Insolvenzgeldumlage: Definition & Bedeutung im Insolvenzrecht.

§§ 358-362 SGB III

Die Insolvenzgeldumlage ist eine von allen Arbeitgebern gezahlte Umlage zur Finanzierung des Insolvenzgelds nach dem SGB III.

Erklärung

Die Insolvenzgeldumlage (U3) finanziert den Insolvenzgeldanspruch der Arbeitnehmer. Jeder Arbeitgeber in Deutschland zahlt diese Umlage als Prozentsatz der Bruttolohnsumme an die Berufsgenossenschaft. Der Umlagesatz wird jährlich neu festgelegt und lag 2024 bei 0,06% des Bruttoarbeitsentgelts.

Das so finanzierte Insolvenzgeld sichert Arbeitnehmern für die letzten drei Monate vor Eröffnung des Insolvenzverfahrens das ausstehende Nettogehalt (begrenzt auf die Beitragsbemessungsgrenze der Arbeitslosenversicherung). Die Agentur für Arbeit zahlt das Insolvenzgeld aus und tritt in die Forderungen der Arbeitnehmer gegen den Arbeitgeber ein.

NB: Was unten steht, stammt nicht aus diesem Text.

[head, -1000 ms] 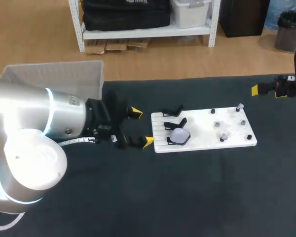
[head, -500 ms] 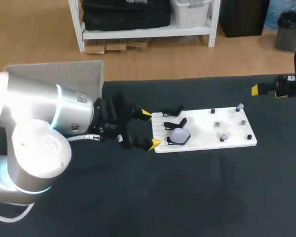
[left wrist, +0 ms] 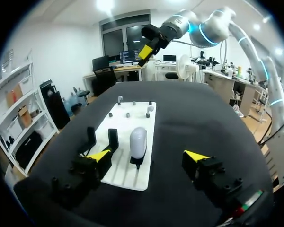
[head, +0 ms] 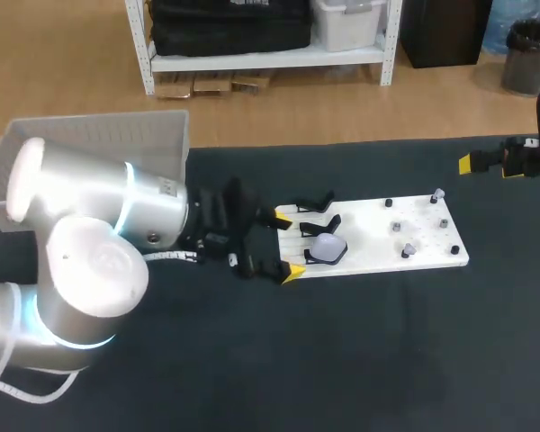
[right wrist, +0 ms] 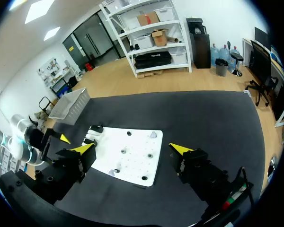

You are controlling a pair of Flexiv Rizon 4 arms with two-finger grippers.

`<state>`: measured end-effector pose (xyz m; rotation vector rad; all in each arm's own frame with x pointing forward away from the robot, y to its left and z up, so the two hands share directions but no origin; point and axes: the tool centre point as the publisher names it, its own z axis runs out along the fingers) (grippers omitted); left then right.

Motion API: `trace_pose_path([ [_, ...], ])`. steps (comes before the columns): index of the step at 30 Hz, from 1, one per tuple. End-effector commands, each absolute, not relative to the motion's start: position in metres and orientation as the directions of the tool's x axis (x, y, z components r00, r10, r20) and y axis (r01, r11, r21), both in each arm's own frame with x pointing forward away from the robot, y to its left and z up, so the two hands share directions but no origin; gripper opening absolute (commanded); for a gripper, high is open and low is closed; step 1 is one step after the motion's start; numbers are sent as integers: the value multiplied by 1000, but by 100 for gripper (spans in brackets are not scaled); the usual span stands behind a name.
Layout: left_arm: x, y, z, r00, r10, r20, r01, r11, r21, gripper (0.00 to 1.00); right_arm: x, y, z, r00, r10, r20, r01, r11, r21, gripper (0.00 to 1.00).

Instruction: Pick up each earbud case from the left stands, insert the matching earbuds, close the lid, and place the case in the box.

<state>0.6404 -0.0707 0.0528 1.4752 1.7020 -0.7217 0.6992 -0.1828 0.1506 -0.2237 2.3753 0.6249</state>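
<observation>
No text, number or sign can be read anywhere.

The pale oval earbud case (head: 327,246) has a plain shell with no visible print. The flat white plastic board (head: 369,236) under it is plain too.

The thin white strip (head: 166,256) along the wrist of the silver left arm (head: 99,216) has small dark marks, too small to read.
</observation>
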Motion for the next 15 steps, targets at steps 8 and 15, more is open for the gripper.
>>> trace_pose_path([
  [8, 656, -86, 35, -57, 541, -839, 987, 159, 35, 100, 699, -184, 150, -766, 2, -643, -317, 869, 380, 100],
  [15, 660, -97, 28, -49, 541, -839, 989, 147, 36, 100, 699, -184, 150, -766, 2, -643, -317, 869, 380, 100],
])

Rechtsgrundlage: §§ 358-362 SGB III

§§ 358-362 SGB III regeln die Insolvenzgeldumlage. § 358 bestimmt die Umlagepflicht, § 360 den Umlagesatz und § 362 die Erhebung durch die Berufsgenossenschaften.

Verwandte Begriffe

Passende Ratgeber-Artikel

Häufig gestellte Fragen

Wer muss die Insolvenzgeldumlage zahlen?

Alle Arbeitgeber, die Arbeitnehmer beschäftigen, sind umlagepflichtig - unabhängig von der Unternehmensform oder -größe. Die Umlage wird zusammen mit den Beiträgen zur Berufsgenossenschaft erhoben. Arbeitnehmer zahlen keinen Anteil.